The science park will also provide lower-cost lab and office space for entrepreneurs, who would now find a dry well, says Fair: “If someone called my office today, I’d have no place to put them.”

Subsidies are sure to be key to filling the space. The New York City Partnership has pledged $10 million to help small and medium-size companies fit out their space. Labs’ specialized needs?everything from extra-thick walls to emergency wash stations?add a tidy premium to their costs, explains Bob Von Ancken, the head of consulting and evaluation at Grubb & Ellis, which is conducting a pricing study for the EDC.

The state aid needed to compete with well-subsidized life science space like that in New Jersey may be hard to squeeze out of Albany because biotech companies?even though they create high-quality jobs?tend to be loss leaders, often investing for years before seeing any profit, notes Ardigo.

The park’s first phase, slated for groundbreaking in 2006, includes two laboratories and office towers totaling 542,000 square feet, with the first tenants anticipated in 2008. Designed by Hillier Architecture, It’s to include a glass-enclosed retail area with 43,000 square feet of public open space, including a riverfront esplanade, and 520 underground parking spaces. The second, 330,000-square-foot phase is slated for completion by 2009, and it will have additional open space and 200 more parking slots.

There’s a potential snag for the second phase. The city’s office of the chief medical examiner must first vacate the site; that is problematic because the office is storing 9,000 unidentified remains of victims from the September 11 attacks there. The remains are to be moved to the planned memorial at the World Trade Center site – whenever that is completed.

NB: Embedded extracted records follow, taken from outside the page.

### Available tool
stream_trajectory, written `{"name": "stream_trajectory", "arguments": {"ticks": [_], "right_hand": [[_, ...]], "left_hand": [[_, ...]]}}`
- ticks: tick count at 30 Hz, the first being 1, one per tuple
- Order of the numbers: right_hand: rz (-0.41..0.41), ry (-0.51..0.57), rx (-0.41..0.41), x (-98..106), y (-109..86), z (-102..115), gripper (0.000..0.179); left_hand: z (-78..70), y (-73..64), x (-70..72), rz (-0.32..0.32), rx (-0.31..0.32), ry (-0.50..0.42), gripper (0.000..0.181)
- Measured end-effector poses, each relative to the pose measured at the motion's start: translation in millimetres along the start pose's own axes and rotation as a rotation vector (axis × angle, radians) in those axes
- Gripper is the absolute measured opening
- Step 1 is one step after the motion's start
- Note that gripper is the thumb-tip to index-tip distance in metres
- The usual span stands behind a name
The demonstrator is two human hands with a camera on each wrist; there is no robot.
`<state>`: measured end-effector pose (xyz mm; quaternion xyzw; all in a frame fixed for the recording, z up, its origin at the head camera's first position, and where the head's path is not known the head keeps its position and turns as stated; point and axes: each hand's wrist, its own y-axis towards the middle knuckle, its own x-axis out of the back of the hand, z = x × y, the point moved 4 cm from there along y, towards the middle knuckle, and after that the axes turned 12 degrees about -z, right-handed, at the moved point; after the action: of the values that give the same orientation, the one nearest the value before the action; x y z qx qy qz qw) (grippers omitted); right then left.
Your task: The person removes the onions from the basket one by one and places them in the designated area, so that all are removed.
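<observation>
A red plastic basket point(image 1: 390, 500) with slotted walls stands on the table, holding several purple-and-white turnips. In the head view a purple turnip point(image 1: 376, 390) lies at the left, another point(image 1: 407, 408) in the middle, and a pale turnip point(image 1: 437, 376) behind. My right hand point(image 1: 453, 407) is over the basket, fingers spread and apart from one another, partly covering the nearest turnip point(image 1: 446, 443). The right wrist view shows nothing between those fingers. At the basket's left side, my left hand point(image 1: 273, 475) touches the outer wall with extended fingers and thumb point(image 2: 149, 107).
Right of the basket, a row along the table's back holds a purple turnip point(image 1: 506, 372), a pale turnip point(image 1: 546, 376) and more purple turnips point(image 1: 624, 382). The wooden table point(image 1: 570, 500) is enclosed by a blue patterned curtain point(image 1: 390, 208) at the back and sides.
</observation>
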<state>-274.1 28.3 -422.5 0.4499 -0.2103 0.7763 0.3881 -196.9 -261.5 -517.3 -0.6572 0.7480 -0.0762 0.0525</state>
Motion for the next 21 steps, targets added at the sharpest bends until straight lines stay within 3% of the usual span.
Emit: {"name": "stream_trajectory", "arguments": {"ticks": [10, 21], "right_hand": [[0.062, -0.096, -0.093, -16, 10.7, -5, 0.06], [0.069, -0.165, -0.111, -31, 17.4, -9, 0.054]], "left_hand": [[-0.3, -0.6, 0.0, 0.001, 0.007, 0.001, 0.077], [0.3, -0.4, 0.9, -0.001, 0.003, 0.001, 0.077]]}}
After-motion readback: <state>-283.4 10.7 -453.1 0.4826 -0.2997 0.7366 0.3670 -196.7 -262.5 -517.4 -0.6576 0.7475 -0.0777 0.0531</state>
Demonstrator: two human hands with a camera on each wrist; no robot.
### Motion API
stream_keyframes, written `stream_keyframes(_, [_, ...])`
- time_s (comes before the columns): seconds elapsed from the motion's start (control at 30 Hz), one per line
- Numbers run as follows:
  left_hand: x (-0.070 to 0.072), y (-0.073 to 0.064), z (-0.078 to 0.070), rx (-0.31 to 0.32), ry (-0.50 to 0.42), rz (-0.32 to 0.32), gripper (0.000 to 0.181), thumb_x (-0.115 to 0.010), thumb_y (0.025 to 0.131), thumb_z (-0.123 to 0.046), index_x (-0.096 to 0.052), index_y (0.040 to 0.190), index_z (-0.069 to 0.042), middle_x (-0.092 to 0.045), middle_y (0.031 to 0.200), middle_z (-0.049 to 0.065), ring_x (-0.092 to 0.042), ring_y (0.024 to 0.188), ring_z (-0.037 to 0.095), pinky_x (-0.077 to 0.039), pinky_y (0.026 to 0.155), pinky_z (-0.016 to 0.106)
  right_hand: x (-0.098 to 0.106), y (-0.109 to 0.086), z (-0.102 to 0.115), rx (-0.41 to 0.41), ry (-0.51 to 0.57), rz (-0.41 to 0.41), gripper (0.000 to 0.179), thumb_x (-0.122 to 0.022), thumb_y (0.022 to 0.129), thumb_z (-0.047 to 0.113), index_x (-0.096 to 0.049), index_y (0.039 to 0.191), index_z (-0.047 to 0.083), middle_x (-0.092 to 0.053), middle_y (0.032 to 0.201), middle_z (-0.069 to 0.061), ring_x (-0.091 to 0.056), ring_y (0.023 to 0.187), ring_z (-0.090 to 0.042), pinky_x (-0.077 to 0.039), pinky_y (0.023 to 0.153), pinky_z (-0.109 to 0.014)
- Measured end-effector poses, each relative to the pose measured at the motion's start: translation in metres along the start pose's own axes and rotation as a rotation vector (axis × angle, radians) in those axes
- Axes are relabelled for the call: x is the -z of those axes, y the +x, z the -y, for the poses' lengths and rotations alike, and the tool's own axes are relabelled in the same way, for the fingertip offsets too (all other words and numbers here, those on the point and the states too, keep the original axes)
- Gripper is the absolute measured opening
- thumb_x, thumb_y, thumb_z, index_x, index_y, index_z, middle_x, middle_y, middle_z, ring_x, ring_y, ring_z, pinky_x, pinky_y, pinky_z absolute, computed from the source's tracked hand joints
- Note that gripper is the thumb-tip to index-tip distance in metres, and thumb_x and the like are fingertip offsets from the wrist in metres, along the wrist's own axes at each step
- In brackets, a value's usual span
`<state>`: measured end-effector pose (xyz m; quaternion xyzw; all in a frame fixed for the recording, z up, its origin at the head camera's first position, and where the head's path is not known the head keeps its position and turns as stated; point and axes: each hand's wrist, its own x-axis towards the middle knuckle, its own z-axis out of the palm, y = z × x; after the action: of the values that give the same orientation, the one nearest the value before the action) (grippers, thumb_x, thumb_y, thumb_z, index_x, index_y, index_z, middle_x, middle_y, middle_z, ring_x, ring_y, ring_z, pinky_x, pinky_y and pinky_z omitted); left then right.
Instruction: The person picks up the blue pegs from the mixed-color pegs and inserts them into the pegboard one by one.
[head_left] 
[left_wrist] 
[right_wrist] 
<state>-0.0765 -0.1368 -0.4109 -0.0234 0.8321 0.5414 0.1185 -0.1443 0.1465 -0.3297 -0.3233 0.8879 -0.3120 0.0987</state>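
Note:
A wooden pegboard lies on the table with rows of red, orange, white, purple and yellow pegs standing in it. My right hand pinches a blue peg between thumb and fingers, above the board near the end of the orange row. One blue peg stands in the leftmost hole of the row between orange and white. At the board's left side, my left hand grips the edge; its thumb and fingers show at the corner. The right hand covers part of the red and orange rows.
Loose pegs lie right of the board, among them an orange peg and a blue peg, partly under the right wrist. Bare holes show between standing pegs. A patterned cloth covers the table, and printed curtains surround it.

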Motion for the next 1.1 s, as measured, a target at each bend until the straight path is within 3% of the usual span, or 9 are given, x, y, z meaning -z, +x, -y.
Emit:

But if all goes well, the second phase will have a line of would-be tenants waiting to move in. The EDC’s Fair acknowledges that the city’s plans for biotech are not unique. In fact, all 50 states have biotech initiatives in their economic agendas. But unlike most of them, New York actually has what biotech firms are looking for, he says.

“Most places pin their hopes on biotech as a hot, sexy area, thinking they’ll see great stock increases, lots of employees and cures for diseases,” he says. “What we’re doing is the opposite of the way most places approach biotech.”